= Citation Style Language =

Open XML-based language

The Citation Style Language (CSL) is an open XML file format that describes schema for the formatting of citations and bibliographies. Reference management programs using CSL include Zotero, Mendeley and Papers. The Pandoc lightweight document conversion system also supports citations in CSL, YAML, and JSON formats and can render these using any of the CSL styles listed in the Zotero Style Repository.

==History==

CSL was created by Bruce D'Arcus for use with OpenOffice.org, and an XSLT-based "CiteProc" CSL processor. CSL was further developed in collaboration with Zotero developer Simon Kornblith. Since 2008, the core development team consists of D'Arcus, Frank Bennett, Rintze Zelle, Brenton Wiernik and Denis Maier.

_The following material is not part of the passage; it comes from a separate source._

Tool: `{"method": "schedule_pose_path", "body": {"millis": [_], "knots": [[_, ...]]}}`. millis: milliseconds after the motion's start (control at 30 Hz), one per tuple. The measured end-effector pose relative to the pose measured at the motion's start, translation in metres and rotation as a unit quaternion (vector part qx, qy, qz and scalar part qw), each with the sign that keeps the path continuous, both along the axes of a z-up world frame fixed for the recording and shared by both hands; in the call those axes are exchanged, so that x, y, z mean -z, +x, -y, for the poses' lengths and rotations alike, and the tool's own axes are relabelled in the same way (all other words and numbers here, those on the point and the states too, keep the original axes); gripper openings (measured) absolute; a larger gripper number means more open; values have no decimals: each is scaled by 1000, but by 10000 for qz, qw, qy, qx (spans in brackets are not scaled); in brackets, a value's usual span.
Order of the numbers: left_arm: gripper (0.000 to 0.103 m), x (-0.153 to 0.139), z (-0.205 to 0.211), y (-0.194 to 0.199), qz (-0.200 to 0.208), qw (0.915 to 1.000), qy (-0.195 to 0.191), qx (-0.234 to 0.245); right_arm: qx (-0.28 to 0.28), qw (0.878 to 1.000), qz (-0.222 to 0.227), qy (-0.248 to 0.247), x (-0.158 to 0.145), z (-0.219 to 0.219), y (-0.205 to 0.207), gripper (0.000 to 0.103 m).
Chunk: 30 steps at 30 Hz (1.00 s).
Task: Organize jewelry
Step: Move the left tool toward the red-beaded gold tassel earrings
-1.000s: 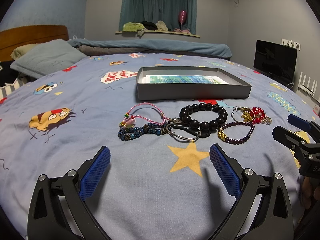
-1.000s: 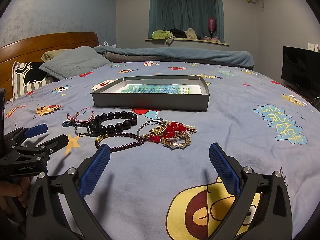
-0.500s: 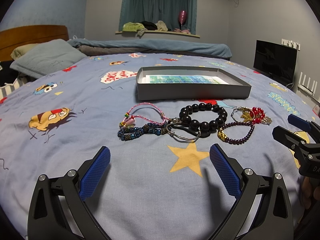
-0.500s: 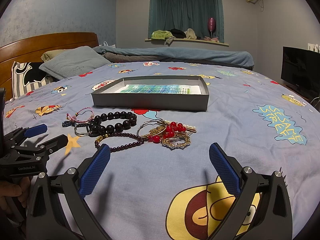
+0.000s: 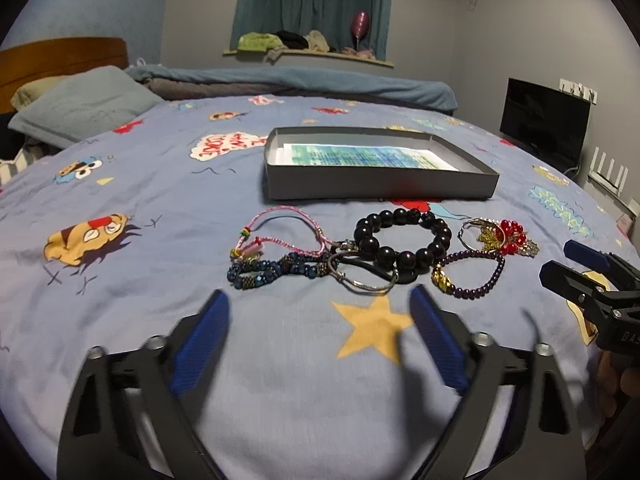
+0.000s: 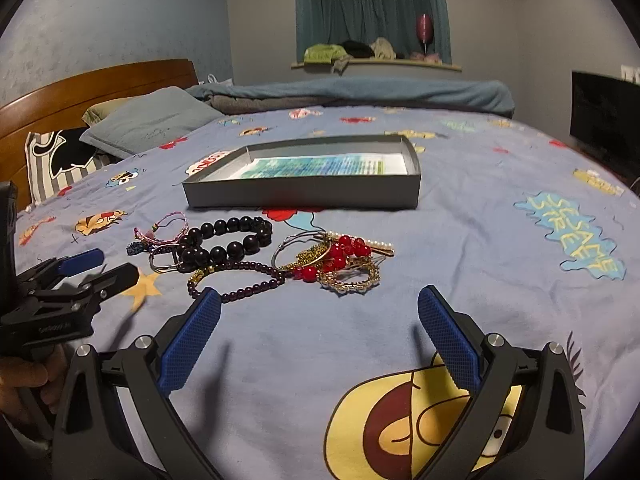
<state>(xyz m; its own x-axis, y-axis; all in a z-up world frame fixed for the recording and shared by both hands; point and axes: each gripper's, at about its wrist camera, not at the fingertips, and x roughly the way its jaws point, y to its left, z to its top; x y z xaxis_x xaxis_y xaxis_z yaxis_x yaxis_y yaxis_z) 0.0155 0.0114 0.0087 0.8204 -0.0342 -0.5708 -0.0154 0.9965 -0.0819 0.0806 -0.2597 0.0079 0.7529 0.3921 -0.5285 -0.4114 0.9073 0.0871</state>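
Note:
Several bracelets lie in a row on the blue cartoon bedspread: a pink cord one (image 5: 286, 243), a blue beaded one (image 5: 272, 270), a black bead one (image 5: 400, 258), a purple bead one (image 5: 486, 286) and a red-and-gold pile (image 5: 506, 234). Behind them stands a shallow grey box (image 5: 380, 184). My left gripper (image 5: 318, 298) hovers just short of the blue and black bracelets, open with its jaws closing on nothing. My right gripper (image 6: 319, 296) sits before the purple bracelet (image 6: 248, 266) and red beads (image 6: 340, 254), open, its jaws also closing on nothing.
Pillows (image 6: 152, 124) and a wooden headboard (image 6: 80, 88) are at the left. A folded blue duvet (image 5: 300, 84) lies across the far side. A dark screen (image 5: 544, 120) stands at the right. A hand (image 6: 28, 380) holds the left gripper (image 6: 116, 265).
The left gripper's fingers have drawn slightly inward and look blurred. The right gripper's fingers have barely shifted. The bracelets and box lie where they were.

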Motion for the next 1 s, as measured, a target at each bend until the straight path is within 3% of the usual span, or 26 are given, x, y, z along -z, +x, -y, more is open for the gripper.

The releases of CSL are 0.8 (March 21, 2009), 0.8.1 (February 1, 2010), 1.0 (March 22, 2010), 1.0.1 (September 3, 2012), and 1.0.2 (October 22, 2021). CSL 1.0 was a backward-incompatible release, but styles in the 0.8.1 format can be automatically updated to the CSL 1.0 format.

On its release in 2006, Zotero became the first application to adopt CSL. In 2008 Mendeley was released with CSL support, and in 2011, Papers and Qiqqa gained support for CSL-based citation formatting.

==Software support==

- Zotero, Mendeley, Papers, and Qiqqa all support CSL 1.0 (Zotero also supports CSL 0.8.1 styles, which are internally updated to CSL 1.0).
- Zotero, Mendeley, and Qiqqa rely on the citeproc-js JavaScript CSL processor.
- Zotero, Mendeley, and Qiqqa provide a built-in CSL editor to help create and modify CSL styles.
- typst supports CSL, via the hayagriva citation system.
- LaTeX can support CSL, by using the citeproc-lua package.

==Styles==

The CSL project maintains a CSL 1.0 style repository, which contains over 9000 styles (more than 1700 unique styles).